Enhanced bone formation by controlled growth factor delivery from chitosan-based biomaterials
Introduction
Recently, much attention has been given to utilize chitosan in biomedical applications, for example, a wound healing agent, bandage material, skin grafting template, hemostatic agent, hemodialysis membrane and drug delivery vehicle [1], [2], [3], [4], [5], [6]. Chitosan has been applied to conduct the extracellular matrix (ECM) formation in tissue regenerative therapy [7], [8], [9], [10], [11]. The superior tissue compatibility of chitosan may primarily be attributed to its structural similarity to glycosaminoglycan in ECM [8], [9]. Chitosan has been reported to stimulate the activity of growth factors [12], [13], [14]. In vitro studies have clarified the contribution of chitosan in wound healing through its activation of fibrogenic mediators such as growth factors. Increased expression of growth factors enhanced fibroblastic activity and promoted fibrous tissue synthesis.
As bone-forming materials, bone powder [15], [16], ceramics [17], [18] and synthetic polymers [19], [20], [21] have demonstrated effective bone regenerative potency. However, drawbacks of these materials may include disease transmission, inappropriate biodegradation, immune response, low tissue compatibility and poor adaptation. A significant benefit in using chitosan may be that its degradation product is neutral to weak-base sugars. Currently used poly(α-hydroxy acids) generate acidic degradation byproducts at the implanted site which evokes undesirable tissue reaction [22], [23], [24]. The acid by-product may lead to local disturbance due to poor vascularization in the surrounding tissue. Chitosan may be combined with acid-producing biodegradable polymers, so that local toxicity due to the acid byproducts can be alleviated. Chitosan can be utilized in combination with other inorganic ceramics, and bioactive polymers to further enhance tissue regenerative efficacy. Surface coating of common biomaterials using chitosan may enhance both cell adhesion/differentiation and tissue compatibility while maintaining their original physical properties. Recently, an attempt has been made to use chitosan as a gene carrier based on its ionic binding affinity with DNA [25], [26]. For this purpose, functional groups of chitosan may be modified in terms of its charge density and solubility to effectively control formation and dissociation of the chitosan–DNA complex [27].

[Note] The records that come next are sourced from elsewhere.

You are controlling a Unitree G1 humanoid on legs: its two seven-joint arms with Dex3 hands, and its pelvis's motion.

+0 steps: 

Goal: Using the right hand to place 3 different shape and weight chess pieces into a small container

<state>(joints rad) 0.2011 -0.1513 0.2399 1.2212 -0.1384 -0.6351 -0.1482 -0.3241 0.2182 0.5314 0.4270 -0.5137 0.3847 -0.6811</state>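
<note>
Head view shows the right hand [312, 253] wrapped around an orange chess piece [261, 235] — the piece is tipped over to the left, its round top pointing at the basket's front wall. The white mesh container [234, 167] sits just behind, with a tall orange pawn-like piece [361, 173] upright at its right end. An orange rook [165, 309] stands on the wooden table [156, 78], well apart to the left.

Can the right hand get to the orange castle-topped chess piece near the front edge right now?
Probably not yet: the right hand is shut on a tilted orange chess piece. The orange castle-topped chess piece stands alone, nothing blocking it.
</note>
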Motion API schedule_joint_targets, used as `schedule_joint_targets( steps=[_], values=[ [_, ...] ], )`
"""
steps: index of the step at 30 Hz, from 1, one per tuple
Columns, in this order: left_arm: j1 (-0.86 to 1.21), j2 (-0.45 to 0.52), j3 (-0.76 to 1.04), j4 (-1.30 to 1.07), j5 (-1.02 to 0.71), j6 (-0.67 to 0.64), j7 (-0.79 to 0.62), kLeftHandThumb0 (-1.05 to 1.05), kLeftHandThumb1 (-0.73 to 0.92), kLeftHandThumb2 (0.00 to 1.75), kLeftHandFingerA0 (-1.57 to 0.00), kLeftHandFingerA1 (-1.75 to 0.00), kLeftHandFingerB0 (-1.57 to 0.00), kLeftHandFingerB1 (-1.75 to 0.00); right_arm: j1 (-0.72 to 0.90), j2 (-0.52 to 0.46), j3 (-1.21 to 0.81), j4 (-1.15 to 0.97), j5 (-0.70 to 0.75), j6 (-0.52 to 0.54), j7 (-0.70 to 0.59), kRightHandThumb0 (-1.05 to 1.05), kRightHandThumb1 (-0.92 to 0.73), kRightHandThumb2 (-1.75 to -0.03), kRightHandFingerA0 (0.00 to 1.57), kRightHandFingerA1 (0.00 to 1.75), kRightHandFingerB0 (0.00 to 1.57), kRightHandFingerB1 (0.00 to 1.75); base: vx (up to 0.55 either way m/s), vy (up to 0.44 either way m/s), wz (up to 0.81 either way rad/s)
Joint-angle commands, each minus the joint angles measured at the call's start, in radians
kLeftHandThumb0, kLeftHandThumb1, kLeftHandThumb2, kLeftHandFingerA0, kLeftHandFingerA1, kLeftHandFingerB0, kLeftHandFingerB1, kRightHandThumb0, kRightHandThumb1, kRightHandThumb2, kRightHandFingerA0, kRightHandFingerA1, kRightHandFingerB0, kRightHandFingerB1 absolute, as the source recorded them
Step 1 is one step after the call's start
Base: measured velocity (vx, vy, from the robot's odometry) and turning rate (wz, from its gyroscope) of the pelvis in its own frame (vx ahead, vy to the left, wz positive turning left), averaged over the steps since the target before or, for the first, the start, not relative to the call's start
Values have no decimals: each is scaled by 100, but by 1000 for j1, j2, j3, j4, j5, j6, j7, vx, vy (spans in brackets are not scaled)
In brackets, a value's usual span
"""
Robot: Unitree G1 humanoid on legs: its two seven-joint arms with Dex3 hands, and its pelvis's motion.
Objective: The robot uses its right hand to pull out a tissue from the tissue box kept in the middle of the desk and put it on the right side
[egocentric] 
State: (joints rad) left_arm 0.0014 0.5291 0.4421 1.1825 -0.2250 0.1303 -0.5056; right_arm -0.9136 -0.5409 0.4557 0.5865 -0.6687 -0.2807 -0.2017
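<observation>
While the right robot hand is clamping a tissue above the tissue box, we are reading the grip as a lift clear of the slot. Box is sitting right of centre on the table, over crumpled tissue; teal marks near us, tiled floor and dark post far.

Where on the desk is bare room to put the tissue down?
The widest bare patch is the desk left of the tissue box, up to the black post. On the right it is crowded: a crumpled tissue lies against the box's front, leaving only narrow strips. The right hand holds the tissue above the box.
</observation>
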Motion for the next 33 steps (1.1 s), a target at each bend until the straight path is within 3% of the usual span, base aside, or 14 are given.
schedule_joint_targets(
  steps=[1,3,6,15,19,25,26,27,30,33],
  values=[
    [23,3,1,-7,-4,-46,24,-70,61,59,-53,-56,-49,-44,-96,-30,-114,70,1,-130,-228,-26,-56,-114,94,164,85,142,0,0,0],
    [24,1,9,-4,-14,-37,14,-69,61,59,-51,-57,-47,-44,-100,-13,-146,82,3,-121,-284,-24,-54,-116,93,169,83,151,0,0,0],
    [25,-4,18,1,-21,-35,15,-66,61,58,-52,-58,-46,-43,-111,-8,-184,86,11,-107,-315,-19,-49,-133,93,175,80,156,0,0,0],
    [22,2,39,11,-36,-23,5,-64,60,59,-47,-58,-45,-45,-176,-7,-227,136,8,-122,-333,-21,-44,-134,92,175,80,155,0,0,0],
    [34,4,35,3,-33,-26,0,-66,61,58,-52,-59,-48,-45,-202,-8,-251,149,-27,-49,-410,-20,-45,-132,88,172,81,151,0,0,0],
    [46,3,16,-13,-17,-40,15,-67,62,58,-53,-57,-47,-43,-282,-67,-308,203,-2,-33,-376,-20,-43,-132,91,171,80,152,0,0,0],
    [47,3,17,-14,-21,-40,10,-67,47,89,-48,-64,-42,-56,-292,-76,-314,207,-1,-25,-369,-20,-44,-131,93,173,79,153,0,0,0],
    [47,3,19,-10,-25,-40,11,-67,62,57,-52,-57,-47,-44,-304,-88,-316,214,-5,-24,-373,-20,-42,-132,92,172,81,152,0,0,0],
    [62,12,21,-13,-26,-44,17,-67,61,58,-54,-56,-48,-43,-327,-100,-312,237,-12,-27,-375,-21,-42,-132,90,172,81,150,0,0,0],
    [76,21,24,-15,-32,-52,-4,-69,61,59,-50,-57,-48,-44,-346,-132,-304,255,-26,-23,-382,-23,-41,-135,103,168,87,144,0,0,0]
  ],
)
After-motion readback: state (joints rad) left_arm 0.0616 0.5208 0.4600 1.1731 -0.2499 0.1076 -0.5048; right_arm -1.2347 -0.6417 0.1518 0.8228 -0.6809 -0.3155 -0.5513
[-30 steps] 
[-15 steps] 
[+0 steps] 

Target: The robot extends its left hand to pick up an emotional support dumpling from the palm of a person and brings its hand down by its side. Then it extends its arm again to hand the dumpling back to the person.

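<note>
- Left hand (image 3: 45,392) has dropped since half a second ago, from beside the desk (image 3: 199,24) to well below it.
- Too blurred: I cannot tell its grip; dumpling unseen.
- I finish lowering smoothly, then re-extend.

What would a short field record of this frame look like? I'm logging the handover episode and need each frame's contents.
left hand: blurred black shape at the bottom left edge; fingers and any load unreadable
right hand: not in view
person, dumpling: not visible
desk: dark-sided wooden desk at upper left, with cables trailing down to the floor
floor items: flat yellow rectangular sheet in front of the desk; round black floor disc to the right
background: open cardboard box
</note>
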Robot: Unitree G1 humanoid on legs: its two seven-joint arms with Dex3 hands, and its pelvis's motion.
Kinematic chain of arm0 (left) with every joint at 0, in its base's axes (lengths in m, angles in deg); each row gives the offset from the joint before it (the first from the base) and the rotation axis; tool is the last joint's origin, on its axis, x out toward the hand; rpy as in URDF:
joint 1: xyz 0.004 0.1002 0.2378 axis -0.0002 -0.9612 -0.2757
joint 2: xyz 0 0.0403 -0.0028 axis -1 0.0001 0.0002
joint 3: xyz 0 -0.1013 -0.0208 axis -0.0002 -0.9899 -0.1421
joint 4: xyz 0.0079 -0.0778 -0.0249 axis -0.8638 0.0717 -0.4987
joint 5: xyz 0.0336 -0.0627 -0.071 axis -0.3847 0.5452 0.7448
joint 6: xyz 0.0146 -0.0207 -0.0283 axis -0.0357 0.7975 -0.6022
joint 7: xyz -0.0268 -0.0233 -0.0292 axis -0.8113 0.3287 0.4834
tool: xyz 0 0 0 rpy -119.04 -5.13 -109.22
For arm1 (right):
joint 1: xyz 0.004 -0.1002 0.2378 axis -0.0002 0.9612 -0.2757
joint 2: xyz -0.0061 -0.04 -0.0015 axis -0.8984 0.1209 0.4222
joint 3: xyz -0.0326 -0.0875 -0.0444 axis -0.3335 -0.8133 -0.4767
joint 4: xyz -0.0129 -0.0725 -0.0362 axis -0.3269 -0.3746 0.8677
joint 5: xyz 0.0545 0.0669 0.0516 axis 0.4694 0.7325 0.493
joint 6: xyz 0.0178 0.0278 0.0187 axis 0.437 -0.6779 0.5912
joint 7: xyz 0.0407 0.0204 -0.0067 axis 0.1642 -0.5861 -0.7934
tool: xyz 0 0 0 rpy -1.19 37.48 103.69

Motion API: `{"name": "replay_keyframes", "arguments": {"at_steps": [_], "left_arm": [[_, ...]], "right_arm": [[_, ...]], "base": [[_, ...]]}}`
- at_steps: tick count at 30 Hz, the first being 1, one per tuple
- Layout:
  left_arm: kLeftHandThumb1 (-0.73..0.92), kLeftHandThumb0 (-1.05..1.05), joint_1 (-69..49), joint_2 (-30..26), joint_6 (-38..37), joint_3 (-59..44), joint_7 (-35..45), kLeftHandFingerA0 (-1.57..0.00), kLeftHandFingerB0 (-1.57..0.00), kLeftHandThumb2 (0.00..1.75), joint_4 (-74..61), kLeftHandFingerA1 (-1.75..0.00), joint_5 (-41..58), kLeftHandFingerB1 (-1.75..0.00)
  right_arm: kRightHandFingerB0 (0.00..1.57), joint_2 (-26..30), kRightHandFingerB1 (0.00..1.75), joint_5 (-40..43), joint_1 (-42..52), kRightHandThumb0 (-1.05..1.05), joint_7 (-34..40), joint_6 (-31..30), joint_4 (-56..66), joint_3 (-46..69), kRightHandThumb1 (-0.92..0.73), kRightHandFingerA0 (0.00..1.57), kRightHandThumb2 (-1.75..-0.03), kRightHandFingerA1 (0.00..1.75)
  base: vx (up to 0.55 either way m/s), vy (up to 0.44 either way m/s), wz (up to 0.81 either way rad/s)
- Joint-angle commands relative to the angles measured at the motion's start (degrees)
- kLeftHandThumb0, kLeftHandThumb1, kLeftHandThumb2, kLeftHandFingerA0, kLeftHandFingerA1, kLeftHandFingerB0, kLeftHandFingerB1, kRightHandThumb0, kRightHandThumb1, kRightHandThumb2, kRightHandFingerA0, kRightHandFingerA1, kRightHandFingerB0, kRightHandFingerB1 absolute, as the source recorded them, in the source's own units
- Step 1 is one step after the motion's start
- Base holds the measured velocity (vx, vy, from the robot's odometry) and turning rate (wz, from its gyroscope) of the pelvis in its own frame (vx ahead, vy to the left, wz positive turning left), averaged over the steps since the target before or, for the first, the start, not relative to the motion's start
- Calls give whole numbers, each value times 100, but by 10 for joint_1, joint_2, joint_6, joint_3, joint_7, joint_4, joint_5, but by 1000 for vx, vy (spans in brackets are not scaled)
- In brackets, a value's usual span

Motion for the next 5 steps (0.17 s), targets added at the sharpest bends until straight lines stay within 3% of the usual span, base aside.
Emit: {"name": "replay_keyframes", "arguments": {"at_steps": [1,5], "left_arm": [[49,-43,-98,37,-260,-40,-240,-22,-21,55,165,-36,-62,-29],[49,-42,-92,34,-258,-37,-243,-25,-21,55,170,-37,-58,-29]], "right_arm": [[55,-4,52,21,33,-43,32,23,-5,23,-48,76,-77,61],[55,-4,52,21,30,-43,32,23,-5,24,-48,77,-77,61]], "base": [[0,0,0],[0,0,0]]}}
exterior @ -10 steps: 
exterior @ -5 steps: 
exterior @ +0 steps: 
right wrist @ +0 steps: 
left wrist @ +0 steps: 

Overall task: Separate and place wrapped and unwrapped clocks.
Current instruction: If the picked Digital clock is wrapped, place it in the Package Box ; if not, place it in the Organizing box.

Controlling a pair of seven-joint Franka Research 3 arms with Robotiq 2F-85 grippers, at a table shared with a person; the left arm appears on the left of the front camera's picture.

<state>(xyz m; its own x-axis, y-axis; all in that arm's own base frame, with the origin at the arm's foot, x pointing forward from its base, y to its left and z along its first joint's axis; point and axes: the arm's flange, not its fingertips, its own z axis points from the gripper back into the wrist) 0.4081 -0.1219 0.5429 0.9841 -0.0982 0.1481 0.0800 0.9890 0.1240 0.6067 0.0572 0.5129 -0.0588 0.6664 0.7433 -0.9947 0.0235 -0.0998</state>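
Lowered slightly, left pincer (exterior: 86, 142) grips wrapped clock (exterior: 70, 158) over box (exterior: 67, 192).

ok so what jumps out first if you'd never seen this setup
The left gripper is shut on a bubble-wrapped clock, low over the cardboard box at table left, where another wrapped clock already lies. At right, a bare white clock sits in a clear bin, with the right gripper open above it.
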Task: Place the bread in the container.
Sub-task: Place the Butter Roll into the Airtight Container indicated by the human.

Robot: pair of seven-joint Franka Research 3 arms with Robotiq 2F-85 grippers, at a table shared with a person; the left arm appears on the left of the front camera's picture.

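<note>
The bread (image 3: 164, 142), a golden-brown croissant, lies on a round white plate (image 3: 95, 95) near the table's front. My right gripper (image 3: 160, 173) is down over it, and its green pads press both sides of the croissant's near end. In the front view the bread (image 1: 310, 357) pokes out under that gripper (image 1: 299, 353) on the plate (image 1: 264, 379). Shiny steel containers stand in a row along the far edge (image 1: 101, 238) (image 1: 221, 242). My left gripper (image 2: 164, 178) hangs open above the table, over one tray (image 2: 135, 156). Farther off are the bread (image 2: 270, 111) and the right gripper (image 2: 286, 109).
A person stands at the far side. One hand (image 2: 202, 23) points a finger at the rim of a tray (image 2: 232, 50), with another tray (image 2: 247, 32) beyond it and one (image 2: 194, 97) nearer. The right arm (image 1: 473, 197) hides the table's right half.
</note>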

In this paper, porous chitosan matrices were designed as scaffolds for tissue-engineered bone formation. Additionally, composite matrices of polylactide and chitosan were also prepared to improve mechanical stability while maintaining cell affinity of chitosan. Porous chitosan matrices combined with ceramics and ECM constituent, i.e. chondroitin sulfate were designed and examined for their bone regenerative potential including the release controlling capacity of growth factor, supportive activity of cellular proliferation and differentiation, and bone forming efficacy in case of bone defect. Surface modification of polylactide with chitosan was also attempted. The hydrophobic surface of polylactide matrices may be altered by chitosan coating to enhance wettability and cell affinity.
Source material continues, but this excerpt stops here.